Task brief => Retype the whole listing that follows so that it matches the original exactly.

Records for this exercise =>
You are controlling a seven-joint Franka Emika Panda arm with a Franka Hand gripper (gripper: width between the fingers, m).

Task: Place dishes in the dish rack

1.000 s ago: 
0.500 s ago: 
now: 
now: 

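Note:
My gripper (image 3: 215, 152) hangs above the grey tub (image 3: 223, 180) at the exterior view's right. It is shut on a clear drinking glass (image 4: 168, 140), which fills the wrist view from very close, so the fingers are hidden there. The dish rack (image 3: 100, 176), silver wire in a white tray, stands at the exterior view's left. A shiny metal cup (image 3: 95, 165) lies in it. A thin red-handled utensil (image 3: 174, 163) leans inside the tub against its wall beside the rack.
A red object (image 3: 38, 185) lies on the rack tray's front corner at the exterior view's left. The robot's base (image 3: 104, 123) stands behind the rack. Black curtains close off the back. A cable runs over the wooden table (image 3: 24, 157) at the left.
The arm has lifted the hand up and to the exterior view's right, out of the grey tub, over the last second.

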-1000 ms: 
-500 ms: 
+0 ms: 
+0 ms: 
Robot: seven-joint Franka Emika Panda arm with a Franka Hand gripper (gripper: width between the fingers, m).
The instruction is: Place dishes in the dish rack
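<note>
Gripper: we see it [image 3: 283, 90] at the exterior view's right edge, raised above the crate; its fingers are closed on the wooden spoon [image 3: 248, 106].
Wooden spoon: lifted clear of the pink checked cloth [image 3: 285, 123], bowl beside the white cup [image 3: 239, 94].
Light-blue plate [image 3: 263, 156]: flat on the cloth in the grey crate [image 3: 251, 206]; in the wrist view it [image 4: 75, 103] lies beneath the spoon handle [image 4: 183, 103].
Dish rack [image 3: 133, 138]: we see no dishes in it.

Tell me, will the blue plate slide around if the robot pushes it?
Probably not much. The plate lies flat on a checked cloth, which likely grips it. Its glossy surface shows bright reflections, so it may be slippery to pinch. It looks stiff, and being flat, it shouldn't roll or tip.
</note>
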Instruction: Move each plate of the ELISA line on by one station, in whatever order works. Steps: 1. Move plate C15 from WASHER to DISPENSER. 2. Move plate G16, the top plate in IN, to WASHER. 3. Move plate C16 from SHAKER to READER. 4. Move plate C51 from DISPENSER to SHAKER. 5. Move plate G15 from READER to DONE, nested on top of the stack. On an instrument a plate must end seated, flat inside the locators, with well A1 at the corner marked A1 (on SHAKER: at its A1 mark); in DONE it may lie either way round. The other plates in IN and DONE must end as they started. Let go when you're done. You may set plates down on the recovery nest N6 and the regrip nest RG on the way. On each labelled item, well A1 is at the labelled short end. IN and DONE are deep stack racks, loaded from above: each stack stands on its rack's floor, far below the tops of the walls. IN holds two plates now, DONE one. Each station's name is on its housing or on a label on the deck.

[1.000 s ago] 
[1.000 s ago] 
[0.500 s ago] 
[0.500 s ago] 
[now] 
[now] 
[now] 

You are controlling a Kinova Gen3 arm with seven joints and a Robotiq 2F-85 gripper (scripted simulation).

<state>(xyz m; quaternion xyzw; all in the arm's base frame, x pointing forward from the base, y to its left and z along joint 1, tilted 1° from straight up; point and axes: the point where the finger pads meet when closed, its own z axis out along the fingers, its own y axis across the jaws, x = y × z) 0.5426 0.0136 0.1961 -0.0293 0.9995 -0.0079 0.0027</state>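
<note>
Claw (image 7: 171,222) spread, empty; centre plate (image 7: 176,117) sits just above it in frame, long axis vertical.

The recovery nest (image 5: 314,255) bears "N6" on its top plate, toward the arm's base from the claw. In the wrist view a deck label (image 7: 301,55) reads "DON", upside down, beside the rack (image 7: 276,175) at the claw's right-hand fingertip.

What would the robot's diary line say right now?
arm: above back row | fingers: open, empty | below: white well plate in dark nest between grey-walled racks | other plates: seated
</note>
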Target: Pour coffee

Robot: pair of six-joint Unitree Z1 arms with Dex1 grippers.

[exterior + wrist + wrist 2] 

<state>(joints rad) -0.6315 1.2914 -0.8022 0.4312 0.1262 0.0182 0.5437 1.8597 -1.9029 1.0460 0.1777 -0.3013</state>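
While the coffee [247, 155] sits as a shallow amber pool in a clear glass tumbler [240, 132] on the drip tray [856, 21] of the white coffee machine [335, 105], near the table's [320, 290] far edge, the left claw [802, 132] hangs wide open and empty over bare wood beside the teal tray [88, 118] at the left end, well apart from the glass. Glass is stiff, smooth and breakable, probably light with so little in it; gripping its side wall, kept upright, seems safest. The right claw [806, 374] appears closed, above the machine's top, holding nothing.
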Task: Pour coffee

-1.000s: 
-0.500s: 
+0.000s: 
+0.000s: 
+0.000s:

Answer to this task =>
You are controlling a seven-joint Franka Emika Panda arm with a Franka Hand gripper (gripper: width between the fingers, m).

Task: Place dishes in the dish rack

1.000 s ago: 
0.500 s ago: 
now: 
now: 

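Note:
My gripper (image 3: 215, 152) hangs above the grey tub (image 3: 223, 180) at the exterior view's right. It is shut on a clear drinking glass (image 4: 168, 140), which fills the wrist view from very close, so the fingers are hidden there. The dish rack (image 3: 100, 176), silver wire in a white tray, stands at the exterior view's left. A shiny metal cup (image 3: 95, 165) lies in it. A thin red-handled utensil (image 3: 174, 163) leans inside the tub against its wall beside the rack.
A red object (image 3: 38, 185) lies on the rack tray's front corner at the exterior view's left. The robot's base (image 3: 104, 123) stands behind the rack. Black curtains close off the back. A cable runs over the wooden table (image 3: 24, 157) at the left.
The arm has lifted the hand up and to the exterior view's right, out of the grey tub, over the last second.
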
-1000 ms: 
-500 ms: 
+0 ms: 
+0 ms: 
Robot: seven-joint Franka Emika Panda arm with a Franka Hand gripper (gripper: width between the fingers, m).
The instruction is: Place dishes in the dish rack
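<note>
Gripper: we see it [image 3: 283, 90] at the exterior view's right edge, raised above the crate; its fingers are closed on the wooden spoon [image 3: 248, 106].
Wooden spoon: lifted clear of the pink checked cloth [image 3: 285, 123], bowl beside the white cup [image 3: 239, 94].
Light-blue plate [image 3: 263, 156]: flat on the cloth in the grey crate [image 3: 251, 206]; in the wrist view it [image 4: 75, 103] lies beneath the spoon handle [image 4: 183, 103].
Dish rack [image 3: 133, 138]: we see no dishes in it.

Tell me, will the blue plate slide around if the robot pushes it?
Probably not much. The plate lies flat on a checked cloth, which likely grips it. Its glossy surface shows bright reflections, so it may be slippery to pinch. It looks stiff, and being flat, it shouldn't roll or tip.
</note>
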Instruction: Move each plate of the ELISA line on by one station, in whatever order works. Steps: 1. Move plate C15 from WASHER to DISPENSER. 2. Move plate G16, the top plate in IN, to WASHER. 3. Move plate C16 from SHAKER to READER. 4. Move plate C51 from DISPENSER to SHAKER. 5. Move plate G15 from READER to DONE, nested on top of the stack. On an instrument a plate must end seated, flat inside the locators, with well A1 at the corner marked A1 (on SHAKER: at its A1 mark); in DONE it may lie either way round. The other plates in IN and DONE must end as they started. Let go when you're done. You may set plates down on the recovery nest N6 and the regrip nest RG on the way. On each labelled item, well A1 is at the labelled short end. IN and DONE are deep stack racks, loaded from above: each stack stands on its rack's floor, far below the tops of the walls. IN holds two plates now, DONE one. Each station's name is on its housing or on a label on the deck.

[1.000 s ago] 
[1.000 s ago] 
[0.500 s ago] 
[0.500 s ago] 
[now] 
[now] 
[now] 

You are controlling a Kinova Gen3 arm with seven joints and a Robotiq 2F-85 gripper (scripted simulation).

<state>(xyz m; quaternion xyzw; all in the arm's base frame, x pointing forward from the base, y to its left and z along joint 1, tilted 1° from straight up; point and axes: the point where the finger pads meet when closed, its own z axis out along the fingers, its own y axis across the jaws, x = y × z) 0.5426 0.0136 0.1961 -0.0293 0.9995 -0.0079 0.0027</state>
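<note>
Claw (image 7: 171,222) spread, empty; centre plate (image 7: 176,117) sits just above it in frame, long axis vertical.

The recovery nest (image 5: 314,255) bears "N6" on its top plate, toward the arm's base from the claw. In the wrist view a deck label (image 7: 301,55) reads "DON", upside down, beside the rack (image 7: 276,175) at the claw's right-hand fingertip.

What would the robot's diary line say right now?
arm: above back row | fingers: open, empty | below: white well plate in dark nest between grey-walled racks | other plates: seated
</note>
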Target: Pour coffee

Robot: pair of six-joint Unitree Z1 arms with Dex1 grippers.

[exterior + wrist + wrist 2] 

<state>(joints rad) -0.6315 1.2914 -0.8022 0.4312 0.1262 0.0182 0.5437 1.8597 -1.9029 1.0460 0.1777 -0.3013</state>
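While the coffee [247, 155] sits as a shallow amber pool in a clear glass tumbler [240, 132] on the drip tray [856, 21] of the white coffee machine [335, 105], near the table's [320, 290] far edge, the left claw [802, 132] hangs wide open and empty over bare wood beside the teal tray [88, 118] at the left end, well apart from the glass. Glass is stiff, smooth and breakable, probably light with so little in it; gripping its side wall, kept upright, seems safest. The right claw [806, 374] appears closed, above the machine's top, holding nothing.
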Task: Pour coffee

-1.000s: 
-0.500s: 
+0.000s: 
+0.000s: 
+0.000s:

The exercise closes with this answer.